SUWA v. San Juan County
SUWA v. San Juan County, 2021 UT 6 (Durrant, C.J.)
Southern Utah Wilderness Alliance brought a claim against the San Juan County Commission under Utah’s Open and Public Meetings Act, claiming that its rights had been violated when the Commission met to discuss the federal government’s potential revocation of the Bears Ears National Monument in private. The district court dismissed SUWA’s complaint under Utah Rules of Civil Procedure 12(b)(6). The Utah Supreme Court reversed, holding:
- SUWA had standing to bring a claim against the Commission under the Act. The district court mistakenly equated the issue of standing with the merits of SUWA’s claim.
- Practice point: What is needed to satisfy the standing requirement depends on the stage of the legal proceeding. At the pleading stage, plaintiffs are required only to “claim” or “allege” facts showing a legal injury. But later in the proceeding, a party may be required “show” or “prove” standing under the applicable burden of proof.

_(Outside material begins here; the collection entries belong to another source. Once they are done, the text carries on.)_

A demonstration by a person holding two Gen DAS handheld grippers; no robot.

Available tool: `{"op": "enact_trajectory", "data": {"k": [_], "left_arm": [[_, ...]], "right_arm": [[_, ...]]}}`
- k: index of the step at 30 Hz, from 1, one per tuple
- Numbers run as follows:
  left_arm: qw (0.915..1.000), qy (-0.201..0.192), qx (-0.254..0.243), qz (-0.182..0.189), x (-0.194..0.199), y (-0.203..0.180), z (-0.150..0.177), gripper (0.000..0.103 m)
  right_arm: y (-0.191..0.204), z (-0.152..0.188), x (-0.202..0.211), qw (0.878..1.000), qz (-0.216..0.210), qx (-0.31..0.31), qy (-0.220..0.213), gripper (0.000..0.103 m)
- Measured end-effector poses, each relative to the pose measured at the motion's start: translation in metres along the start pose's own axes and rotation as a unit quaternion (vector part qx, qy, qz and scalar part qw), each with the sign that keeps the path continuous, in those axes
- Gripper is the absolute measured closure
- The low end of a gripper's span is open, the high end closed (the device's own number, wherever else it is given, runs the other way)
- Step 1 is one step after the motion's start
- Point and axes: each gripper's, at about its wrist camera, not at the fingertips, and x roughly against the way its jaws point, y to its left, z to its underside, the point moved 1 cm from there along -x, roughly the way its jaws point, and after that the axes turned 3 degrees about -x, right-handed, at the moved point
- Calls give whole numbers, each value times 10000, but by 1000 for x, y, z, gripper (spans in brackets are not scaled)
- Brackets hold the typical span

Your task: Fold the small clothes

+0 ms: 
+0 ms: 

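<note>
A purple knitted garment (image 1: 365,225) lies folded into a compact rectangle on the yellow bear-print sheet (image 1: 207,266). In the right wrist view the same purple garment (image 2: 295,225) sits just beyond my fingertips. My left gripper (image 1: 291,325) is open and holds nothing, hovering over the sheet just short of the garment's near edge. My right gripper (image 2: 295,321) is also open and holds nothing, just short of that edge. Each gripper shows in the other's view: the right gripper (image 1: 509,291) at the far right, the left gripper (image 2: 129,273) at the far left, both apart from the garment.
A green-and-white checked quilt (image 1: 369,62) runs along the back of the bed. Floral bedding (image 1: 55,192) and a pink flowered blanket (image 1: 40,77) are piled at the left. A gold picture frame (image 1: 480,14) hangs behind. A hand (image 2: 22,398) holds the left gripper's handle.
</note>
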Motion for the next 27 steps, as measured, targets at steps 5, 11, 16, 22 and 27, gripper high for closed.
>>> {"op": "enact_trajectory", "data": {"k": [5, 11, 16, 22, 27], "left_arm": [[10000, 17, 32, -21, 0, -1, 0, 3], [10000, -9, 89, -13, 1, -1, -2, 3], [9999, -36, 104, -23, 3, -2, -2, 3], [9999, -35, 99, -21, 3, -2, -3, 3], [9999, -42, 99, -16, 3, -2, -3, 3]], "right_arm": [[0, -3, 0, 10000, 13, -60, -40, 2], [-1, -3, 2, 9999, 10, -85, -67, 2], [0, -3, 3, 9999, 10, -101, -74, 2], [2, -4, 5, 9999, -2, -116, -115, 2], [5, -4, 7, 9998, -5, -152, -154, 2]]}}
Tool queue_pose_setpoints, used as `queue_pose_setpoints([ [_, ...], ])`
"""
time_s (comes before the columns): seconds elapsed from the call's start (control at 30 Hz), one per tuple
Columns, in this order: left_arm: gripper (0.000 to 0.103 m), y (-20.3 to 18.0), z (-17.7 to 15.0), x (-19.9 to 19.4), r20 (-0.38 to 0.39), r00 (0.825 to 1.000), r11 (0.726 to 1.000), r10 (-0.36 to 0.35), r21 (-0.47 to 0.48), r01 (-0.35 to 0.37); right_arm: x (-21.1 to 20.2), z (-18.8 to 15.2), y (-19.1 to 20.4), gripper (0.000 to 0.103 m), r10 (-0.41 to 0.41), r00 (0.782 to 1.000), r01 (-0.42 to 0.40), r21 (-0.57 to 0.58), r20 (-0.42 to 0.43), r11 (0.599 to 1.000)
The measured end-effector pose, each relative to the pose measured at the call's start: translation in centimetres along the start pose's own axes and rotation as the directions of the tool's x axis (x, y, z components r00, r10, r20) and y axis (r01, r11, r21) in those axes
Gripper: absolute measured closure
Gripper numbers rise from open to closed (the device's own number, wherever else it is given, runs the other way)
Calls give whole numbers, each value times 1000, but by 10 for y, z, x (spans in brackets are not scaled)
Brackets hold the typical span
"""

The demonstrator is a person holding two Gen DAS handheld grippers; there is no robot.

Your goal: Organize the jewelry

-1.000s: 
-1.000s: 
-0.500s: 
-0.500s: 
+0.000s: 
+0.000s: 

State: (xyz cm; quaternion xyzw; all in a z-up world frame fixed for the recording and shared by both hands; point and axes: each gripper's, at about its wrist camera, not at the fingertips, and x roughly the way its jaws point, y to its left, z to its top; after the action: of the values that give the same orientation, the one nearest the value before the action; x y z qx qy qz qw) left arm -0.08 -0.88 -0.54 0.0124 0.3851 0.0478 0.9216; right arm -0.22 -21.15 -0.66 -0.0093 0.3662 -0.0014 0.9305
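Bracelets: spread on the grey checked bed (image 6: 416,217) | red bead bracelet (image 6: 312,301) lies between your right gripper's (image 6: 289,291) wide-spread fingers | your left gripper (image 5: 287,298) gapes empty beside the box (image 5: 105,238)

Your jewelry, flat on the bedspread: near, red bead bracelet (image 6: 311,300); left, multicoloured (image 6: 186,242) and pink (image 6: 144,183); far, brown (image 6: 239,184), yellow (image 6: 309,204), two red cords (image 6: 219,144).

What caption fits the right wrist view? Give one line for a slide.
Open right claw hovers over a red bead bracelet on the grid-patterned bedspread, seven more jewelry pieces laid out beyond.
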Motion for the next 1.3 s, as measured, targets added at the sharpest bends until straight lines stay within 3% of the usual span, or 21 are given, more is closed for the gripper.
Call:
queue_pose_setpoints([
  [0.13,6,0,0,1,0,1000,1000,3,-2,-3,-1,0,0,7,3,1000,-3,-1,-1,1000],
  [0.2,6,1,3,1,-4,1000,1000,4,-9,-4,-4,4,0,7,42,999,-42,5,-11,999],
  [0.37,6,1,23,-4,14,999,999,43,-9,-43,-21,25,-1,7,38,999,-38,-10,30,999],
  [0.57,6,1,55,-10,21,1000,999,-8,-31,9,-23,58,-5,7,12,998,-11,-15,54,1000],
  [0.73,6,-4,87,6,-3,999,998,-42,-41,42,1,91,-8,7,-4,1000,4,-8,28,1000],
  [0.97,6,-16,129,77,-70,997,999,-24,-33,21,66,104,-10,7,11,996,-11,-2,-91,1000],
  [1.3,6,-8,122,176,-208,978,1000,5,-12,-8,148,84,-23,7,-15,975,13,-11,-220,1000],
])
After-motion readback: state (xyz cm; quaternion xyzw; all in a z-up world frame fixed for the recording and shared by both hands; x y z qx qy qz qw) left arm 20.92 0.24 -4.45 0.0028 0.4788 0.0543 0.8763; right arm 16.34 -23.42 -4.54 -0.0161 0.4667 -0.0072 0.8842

- The district court erred when it granted the Commission’s rule 12(b)(6) motion to dismiss for failure to state a claim. Even under the Commission’s interpretation of the statutory language, the complaint alleges claims sufficient to survive a rule 12(b)(6) motion.
- Practice Point: While this complaint survives a 12(b)(6) motion, other of SUWA’s claims might not survive a similar motion under rule 8 of the Utah Rules of Civil Procedure. However, for claims arising under the Act, a relaxed “context specific and flexible” pleading standard is at play, as a heightened pleading standard would insulate the government from suit considering the closed nature of the meetings and that plaintiffs here were prevented from knowing what took place.
- The court declines to interpret the specific language of the Act without the benefit of argument on the developed factual record.